Ocakta Adana’da yapılan Çukurova Kitap Fuarı’nda Ferit Edgü’nün öyküleri beş liraya satılıyordu. Türü sevmesem de
yazarın geçen yıl okuduğum Hakkari’de Bir Mevsim kitabını çok beğendiğim için
öykülerine de bir şans vermek istedim ve üç öykü kitabını aldım. İyi ki almışım
diyorum çünkü üçünü de çok severek okudum. Artık en sevdiğim öykü yazarına
Ferit Edgü adını vereceğim J. Bundan sonra Ferit Edgü’nün bütün kitaplarını okurum.
Kitaplarda öykülerin yanında minimal
öyküler de var. Yani sadece birkaç cümleden oluşan öyküler. Açıkçası bu kısa
öyküler benim daha çok hoşuma gitti. En beğendiklerimi “Altını Çizdiklerim”

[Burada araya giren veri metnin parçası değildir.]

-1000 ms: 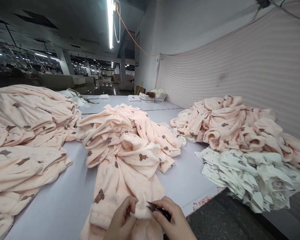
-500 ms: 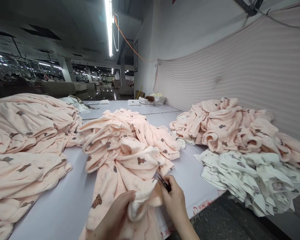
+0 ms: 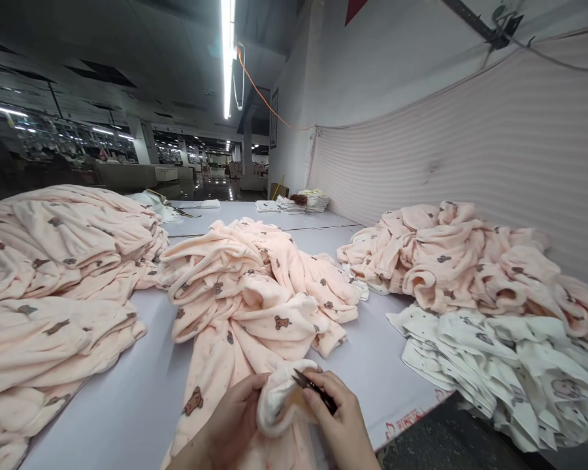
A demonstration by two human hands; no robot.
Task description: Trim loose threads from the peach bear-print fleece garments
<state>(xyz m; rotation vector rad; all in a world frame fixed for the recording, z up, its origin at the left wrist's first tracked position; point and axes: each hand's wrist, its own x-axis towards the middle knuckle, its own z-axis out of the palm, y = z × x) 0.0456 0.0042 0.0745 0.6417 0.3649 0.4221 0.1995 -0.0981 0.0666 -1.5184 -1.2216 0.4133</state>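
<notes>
A pink fleece garment (image 3: 255,307) printed with small brown bears lies heaped in front of me, its lower part running toward me. My left hand (image 3: 238,408) grips the garment's open cuff (image 3: 273,418) from the left, thumb on the rim. In my right hand (image 3: 337,408) is a pair of dark thread snips (image 3: 318,390), the pointed blades lying over the cuff opening and aimed up and left. Some right-hand fingers are hidden behind the cuff's far edge and seem to touch it.
Pink garments are piled on the left (image 3: 68,261) and more on the right (image 3: 451,254). White printed pieces (image 3: 509,365) hang over the table's right edge. Stacked white cloths (image 3: 294,203) sit at the back, below a striped cloth (image 3: 460,150) covering the wall.
My right hand has moved slightly left and up against the cuff, bringing the snips over its opening. The cuff now faces me more openly. The whole view has shifted slightly.
</notes>
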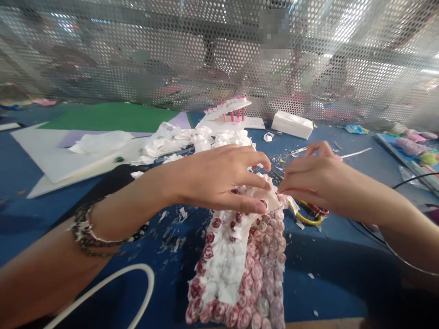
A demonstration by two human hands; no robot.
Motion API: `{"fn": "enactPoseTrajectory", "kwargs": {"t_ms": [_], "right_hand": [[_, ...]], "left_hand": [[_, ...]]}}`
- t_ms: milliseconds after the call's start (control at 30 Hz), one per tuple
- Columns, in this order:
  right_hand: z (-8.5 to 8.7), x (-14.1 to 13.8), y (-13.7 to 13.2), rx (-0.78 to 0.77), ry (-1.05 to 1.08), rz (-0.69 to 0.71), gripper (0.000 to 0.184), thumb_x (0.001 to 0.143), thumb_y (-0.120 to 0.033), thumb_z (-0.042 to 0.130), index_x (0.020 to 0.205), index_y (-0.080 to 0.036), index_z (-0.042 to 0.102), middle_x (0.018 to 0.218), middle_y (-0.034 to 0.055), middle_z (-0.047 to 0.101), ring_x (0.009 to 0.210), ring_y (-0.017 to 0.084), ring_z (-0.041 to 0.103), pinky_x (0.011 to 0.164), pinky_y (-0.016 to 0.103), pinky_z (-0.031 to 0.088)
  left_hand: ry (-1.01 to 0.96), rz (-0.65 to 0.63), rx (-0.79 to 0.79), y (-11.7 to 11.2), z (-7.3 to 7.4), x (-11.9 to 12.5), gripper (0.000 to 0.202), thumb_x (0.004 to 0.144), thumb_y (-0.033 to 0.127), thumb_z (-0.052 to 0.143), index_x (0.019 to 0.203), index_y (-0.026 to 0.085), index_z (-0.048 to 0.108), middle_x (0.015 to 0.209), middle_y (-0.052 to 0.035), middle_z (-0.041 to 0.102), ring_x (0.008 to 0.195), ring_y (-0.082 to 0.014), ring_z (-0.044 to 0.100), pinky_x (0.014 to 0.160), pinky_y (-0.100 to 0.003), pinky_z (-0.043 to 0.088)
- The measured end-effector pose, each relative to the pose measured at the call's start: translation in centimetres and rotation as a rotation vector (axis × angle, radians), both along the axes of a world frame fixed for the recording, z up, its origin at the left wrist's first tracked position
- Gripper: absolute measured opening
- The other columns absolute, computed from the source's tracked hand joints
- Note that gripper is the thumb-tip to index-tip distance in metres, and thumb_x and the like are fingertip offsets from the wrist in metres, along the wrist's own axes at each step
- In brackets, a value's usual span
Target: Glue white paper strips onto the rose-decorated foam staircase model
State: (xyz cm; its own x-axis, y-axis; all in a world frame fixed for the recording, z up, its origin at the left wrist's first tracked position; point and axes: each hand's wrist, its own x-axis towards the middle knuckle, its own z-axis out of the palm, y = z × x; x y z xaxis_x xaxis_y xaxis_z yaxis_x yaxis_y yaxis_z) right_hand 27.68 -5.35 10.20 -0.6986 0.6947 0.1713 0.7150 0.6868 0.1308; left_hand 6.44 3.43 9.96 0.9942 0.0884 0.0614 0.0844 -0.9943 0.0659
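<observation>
A tall craft piece (240, 269) covered in small rolled paper roses, pink and purple with white crumpled paper down its middle, stands on the blue table in front of me. My left hand (219, 178) curls over its top, fingers pinching a piece of white paper (264, 189) there. My right hand (315, 180) meets it from the right, fingertips pinched together at the same paper. A beaded bracelet sits on my left wrist.
Yellow-handled scissors (307, 217) lie under my right hand. Crumpled white paper (178, 141), white and green sheets (113, 116), a small white model with pink posts (228, 109) and a white block (292, 124) lie further back. Perforated metal screen behind. White cord (137, 274) near left.
</observation>
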Motion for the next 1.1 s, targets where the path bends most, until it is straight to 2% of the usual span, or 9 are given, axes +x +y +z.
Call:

başlığına yazdım. Lütfen o alıntıları okuyun. Alıntıları okuduktan sonra eminim
kitapları merak edecek ve okumak isteyeceksiniz.
Peki, yazar neden minimal öyküler
yazmış. Bunu kendi ağzından açıklamak gerekirse İşte Deniz Maria kitabının
ön sözünde şöyle diyor: “Peki, niçin minimal, diye sorulacak olursa, yalınlığa,
daha çok yalınlığa, artık hiçbir fazlalığı içinde barındırmayan yapıya ulaşmak
için diyebilirim. Ayıklamak, arıtmak… Tıpkı mermerin içinde gizli biçimi bulmak
için, durmaksızın yontan, o koca sert kütleyi küçülte küçülte kendi öz yapıtına
varmaya çalışan emekçi-yontuç gibi. Yontuç mermerin içinde saklı biçime (yoksa
cevhere mi demeliyim?) ulaşmaya çalışıyor; bense “dil”in içindeki cevhere.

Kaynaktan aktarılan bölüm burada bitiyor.